Constitution of APAA
Ally Pally Allotments Association Constitution
As revised in Sept 2025
A. The name of the Association is Ally Pally Allotments Association
B. Administration
Subject to the matters set out below, the Association shall be administered and managed in
accordance with this constitution by the members of the Committee as constituted by clause F of
this constitution ['The Committee']
C. Objects
The Association's objects are:
to make the allotments safe, peaceful and enjoyable
to work with nature not fight against it and to encourage organic gardening methods
to support tenants and their growing interests
to maintain plots in good condition
to encourage members to observe conditions of tenancy
to retain the full area of Alexandra Palace, Grove Lodge Meadow and Nursery allotments
as such
to support the principle of allotments and their availability in Haringey
D. Powers
In furtherance of the objects but not otherwise the Committee may exercise the following powers:
1. power to raise funds and to invite and receive contributions providing that in raising funds
the Committee shall not undertake any substantial permanent trading activities and shall
conform to any relevant requirements of the law;
2. power to do all such other lawful things as are necessary for the achievement of the
objects.
E. Membership and Subscription
1. Membership of the association shall be open to every tenant on the site comprising
Alexandra Park, Grove Lodge Meadow and the Nursery.
All members of the APAA shall pay an annual subscription. The amount will be decided at
an Association AGM. The subscription is payable for a calendar year.
2. Every member shall have one vote.
F. The Committee
1. The Committee shall consist of up to 10 members including the following officers:
Chair
Site Secretary
Treasurer
Committee Secretary
2. Each officer and member of the Committee shall be elected individually at the Annual
General Meeting.
3. All the members of the Committee shall retire from office together at the next annual
general meeting after the date on which they came into office but they may be re-elected.

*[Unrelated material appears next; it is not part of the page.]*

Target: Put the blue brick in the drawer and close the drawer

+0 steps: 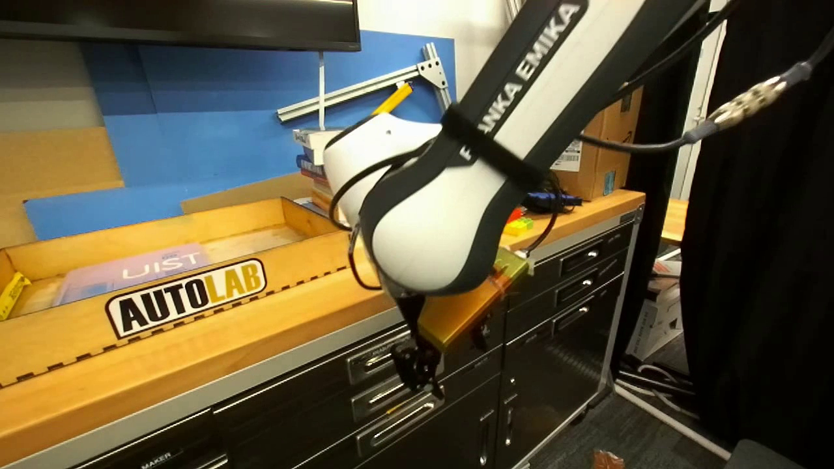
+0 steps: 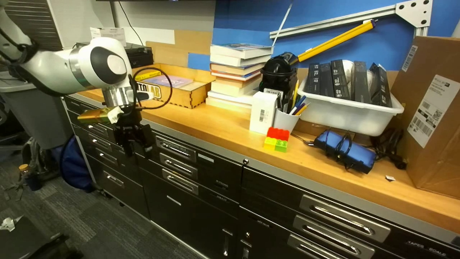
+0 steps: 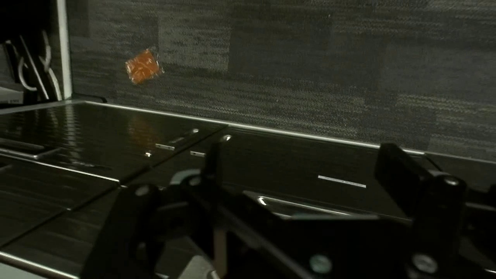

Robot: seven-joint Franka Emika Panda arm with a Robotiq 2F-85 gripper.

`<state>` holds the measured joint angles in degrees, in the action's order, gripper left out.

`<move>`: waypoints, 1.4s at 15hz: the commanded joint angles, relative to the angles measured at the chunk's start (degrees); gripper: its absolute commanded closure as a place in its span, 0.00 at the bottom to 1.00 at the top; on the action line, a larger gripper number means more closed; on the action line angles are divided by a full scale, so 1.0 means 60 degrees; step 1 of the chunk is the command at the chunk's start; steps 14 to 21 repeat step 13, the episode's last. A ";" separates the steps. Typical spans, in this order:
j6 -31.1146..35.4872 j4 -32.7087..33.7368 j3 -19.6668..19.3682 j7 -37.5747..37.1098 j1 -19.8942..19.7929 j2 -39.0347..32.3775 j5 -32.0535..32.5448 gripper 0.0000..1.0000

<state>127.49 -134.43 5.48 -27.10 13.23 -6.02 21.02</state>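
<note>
The blue brick does not show in any view; it is hidden or out of view. The black drawer fronts (image 1: pixel 397 397) of the cabinet all look shut in both exterior views (image 2: pixel 178 166). No pale grey drawer sides or dark inside show, so I cannot tell which front belongs to the drawer. My gripper (image 2: pixel 138 148) points down in front of the cabinet, beside the drawer handles. In the wrist view the gripper (image 3: pixel 308 166) has its fingers wide apart with nothing between them. A drawer handle (image 3: pixel 302 205) shows beyond the fingers.
A wooden AUTOLAB tray (image 1: pixel 306 254) stands on the worktop. Red, yellow and green bricks (image 2: pixel 276 139), a white box (image 2: pixel 263 112), stacked books (image 2: pixel 235 72), a white bin (image 2: pixel 350 115) and a cardboard box (image 2: pixel 427 118) stand there too. An orange packet (image 3: pixel 142 66) lies on the floor.
</note>
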 commanded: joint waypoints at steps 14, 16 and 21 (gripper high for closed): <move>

4. Up to 4 additional members may be co-opted onto the Committee. Co-workers actively
supporting the Association can be made members of the Committee.

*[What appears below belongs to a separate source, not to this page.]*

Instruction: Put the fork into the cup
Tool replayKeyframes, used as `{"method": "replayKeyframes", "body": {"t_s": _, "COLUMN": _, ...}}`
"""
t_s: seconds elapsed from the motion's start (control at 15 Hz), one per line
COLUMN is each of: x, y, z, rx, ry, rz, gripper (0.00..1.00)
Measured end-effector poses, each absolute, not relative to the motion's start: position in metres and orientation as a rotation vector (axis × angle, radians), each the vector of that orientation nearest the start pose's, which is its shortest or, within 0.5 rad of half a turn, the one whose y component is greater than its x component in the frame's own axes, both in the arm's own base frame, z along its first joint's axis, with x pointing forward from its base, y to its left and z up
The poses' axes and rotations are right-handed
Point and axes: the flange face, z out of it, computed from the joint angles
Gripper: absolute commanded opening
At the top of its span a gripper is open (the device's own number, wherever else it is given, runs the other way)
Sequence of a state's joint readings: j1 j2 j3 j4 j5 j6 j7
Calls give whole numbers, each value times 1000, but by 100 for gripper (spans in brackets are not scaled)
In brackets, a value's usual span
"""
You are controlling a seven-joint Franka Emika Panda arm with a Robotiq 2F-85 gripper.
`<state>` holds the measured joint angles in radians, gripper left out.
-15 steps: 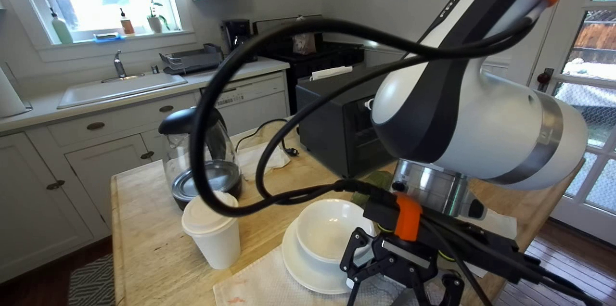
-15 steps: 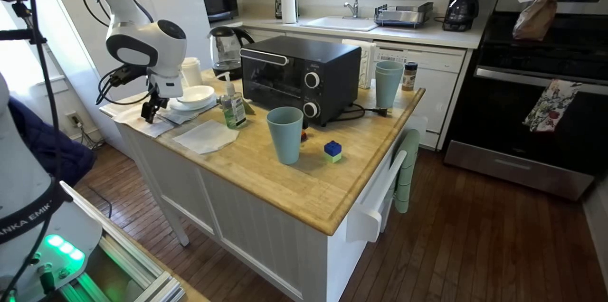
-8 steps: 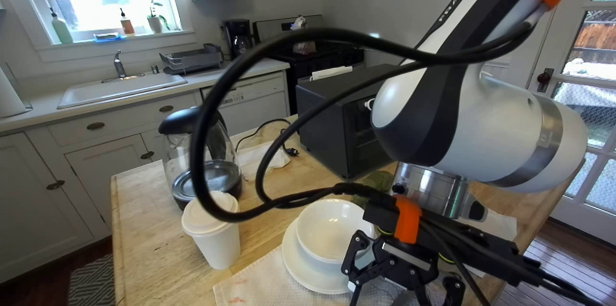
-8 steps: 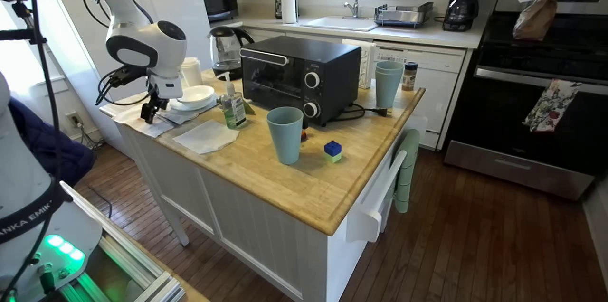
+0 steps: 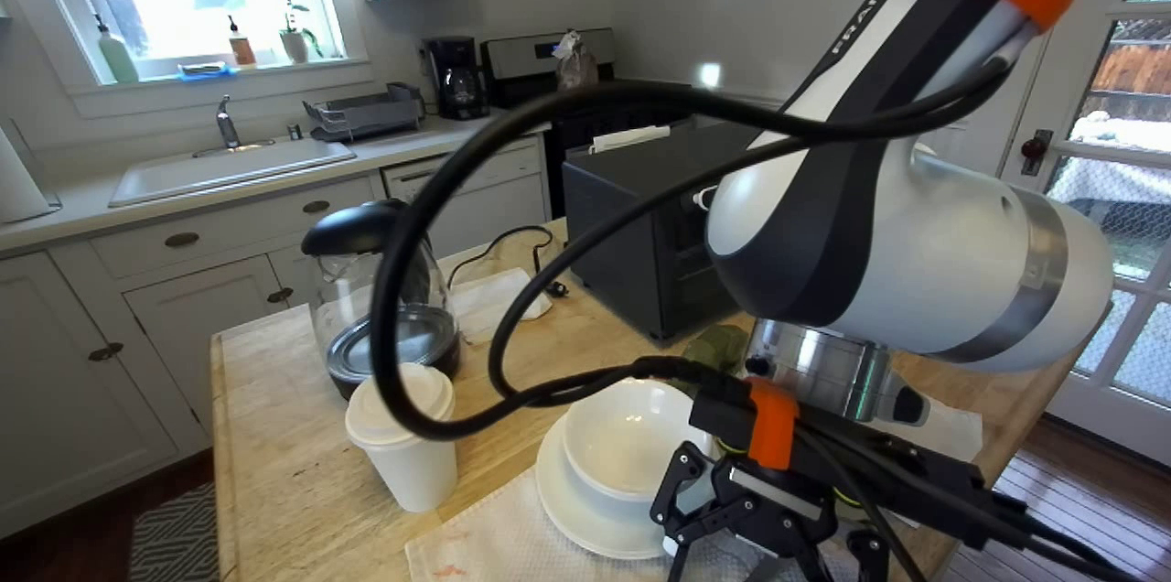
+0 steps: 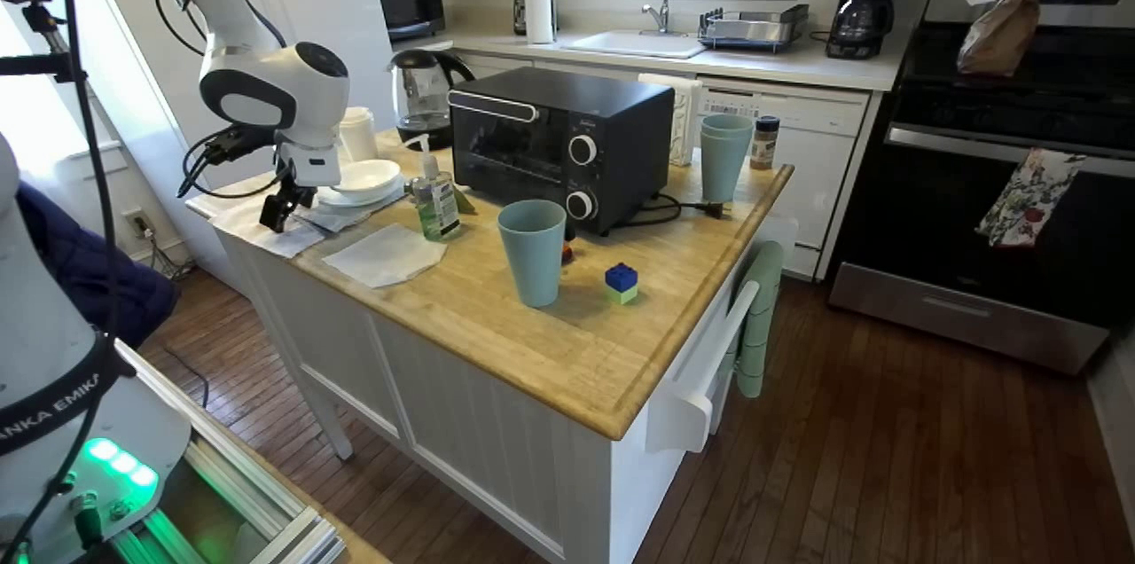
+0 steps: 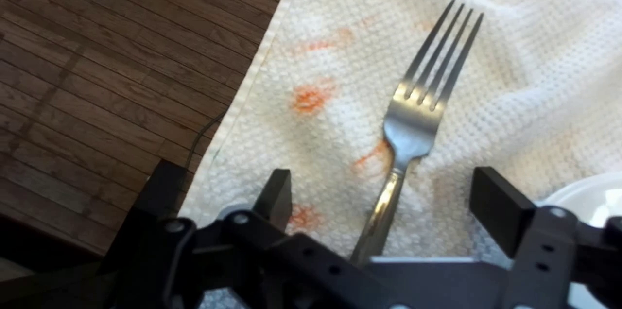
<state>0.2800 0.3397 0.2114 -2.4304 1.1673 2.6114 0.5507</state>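
Not a lot's changed over the last second, but the hand has been brought down a touch. Its jaws are spread wide and nothing's gripped. The fork is laid flat on the cloth, seen between those jaws, so a grasp seems to be getting lined up. The near cup, probably the one meant, is stood well apart on the bench, so the whole carry's left to be done.

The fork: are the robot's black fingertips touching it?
Apart: the wrist view shows white cloth between the fork and the fingertips on either side.
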Motion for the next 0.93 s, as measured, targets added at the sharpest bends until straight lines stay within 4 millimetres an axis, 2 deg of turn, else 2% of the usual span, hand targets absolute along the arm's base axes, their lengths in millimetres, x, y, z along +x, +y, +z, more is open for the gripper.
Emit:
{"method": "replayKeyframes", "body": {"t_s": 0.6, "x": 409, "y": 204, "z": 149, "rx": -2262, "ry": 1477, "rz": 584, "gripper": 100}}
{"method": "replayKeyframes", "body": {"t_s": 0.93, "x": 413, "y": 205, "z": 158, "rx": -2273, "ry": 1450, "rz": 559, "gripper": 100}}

5. The responsibilities of each officer and member of the Committee shall be determined by
the Committee. All members of the committee are expected to act in the interests of the
association.
6. The proceedings shall not be invalidated by any vacancy or failure to appoint.
G. Meetings and Proceedings of the Committee
1. The Committee shall hold at least three ordinary meetings each year. A special meeting
may be called at any time by the Chair or by any two members of the Committee upon not
less than four days' notice to other members of the Committee of matters to be discussed.

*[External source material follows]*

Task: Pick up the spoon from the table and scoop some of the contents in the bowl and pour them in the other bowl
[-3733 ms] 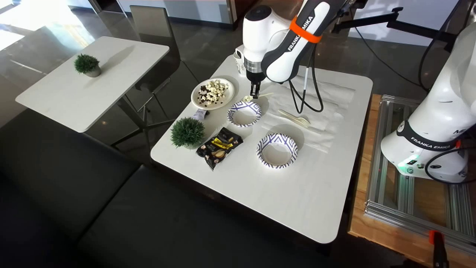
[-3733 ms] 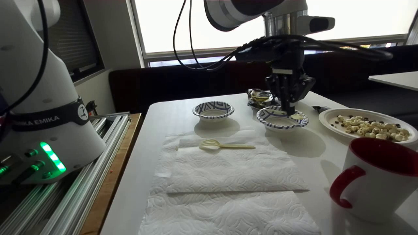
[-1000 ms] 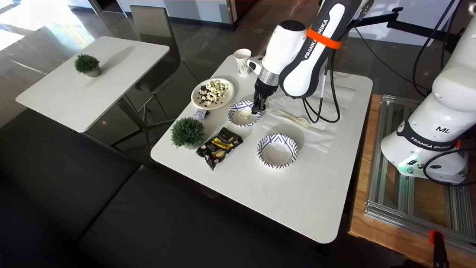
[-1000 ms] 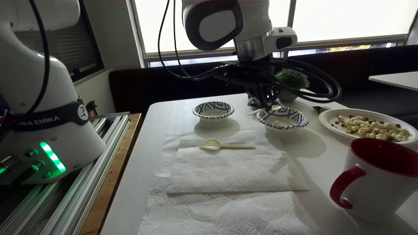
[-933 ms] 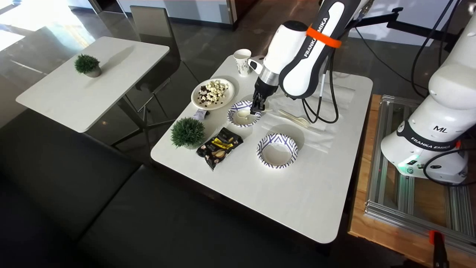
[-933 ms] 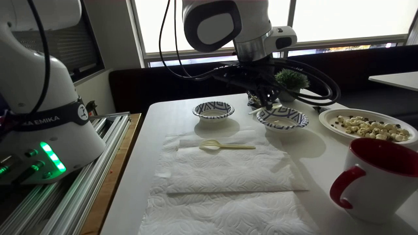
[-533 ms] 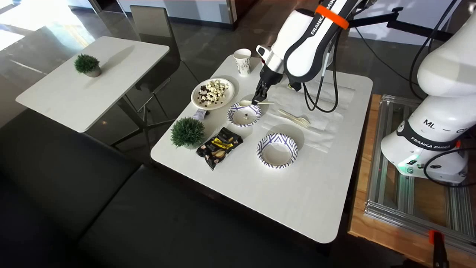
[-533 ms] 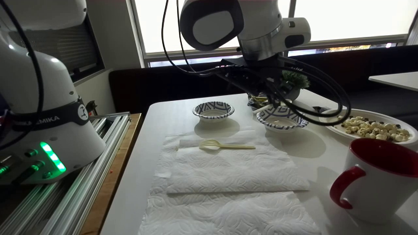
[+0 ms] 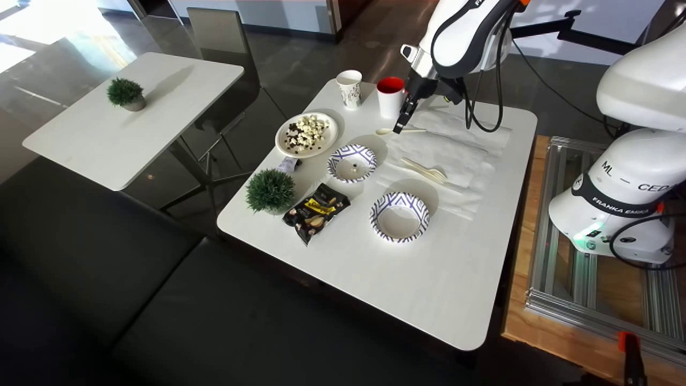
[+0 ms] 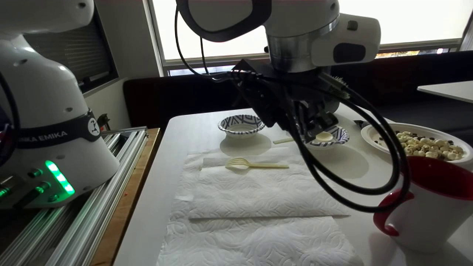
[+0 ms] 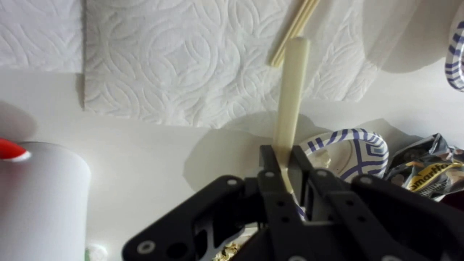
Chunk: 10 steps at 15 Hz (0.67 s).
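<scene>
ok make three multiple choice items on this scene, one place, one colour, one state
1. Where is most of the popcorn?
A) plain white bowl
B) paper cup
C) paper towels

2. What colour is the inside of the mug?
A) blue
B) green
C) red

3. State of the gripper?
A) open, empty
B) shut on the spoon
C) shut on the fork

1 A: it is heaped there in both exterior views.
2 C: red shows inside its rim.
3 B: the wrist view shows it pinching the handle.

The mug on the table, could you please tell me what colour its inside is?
The mug is red inside, which shows best in an exterior view.
</scene>
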Motion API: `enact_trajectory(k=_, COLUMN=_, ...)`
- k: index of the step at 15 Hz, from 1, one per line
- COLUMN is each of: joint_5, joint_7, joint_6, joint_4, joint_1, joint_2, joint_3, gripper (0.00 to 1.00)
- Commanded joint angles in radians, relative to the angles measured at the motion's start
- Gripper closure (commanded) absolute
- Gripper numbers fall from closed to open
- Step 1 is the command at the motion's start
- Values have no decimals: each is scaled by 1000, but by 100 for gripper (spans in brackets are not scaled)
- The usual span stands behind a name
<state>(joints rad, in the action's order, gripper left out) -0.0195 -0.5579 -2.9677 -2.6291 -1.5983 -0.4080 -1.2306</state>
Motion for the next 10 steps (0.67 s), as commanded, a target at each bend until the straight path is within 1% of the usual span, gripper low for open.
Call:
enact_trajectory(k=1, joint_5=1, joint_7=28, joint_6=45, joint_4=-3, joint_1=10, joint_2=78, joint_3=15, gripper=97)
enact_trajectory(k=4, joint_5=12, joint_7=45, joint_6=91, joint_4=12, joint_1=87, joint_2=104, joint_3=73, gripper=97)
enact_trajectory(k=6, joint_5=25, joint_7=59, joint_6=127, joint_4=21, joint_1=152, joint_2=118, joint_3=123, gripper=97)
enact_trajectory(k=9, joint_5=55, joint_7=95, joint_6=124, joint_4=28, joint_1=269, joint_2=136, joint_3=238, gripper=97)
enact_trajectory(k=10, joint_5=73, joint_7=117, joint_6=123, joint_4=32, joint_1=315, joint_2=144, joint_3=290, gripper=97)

2. The Chair shall conduct meetings of the Committee or, in his/her absence, a chair to be
chosen from the Committee before any other business is transacted.
3. There shall be a quorum of at least three members of the Committee at meetings.
4. Every matter shall be determined by a majority vote of the members of the Committee
present; in the case of an even vote the Chair shall have the casting vote.
5. The Committee shall keep minutes of its proceedings at meetings in books kept for that
purpose. A copy to be displayed for members of the Association after each Committee
meeting.
6. The Committee may from time to time make and alter rules for the conduct of their
business, the summoning and conduct of their meetings and the custody of documents. No
rule may be made which is inconsistent with this constitution.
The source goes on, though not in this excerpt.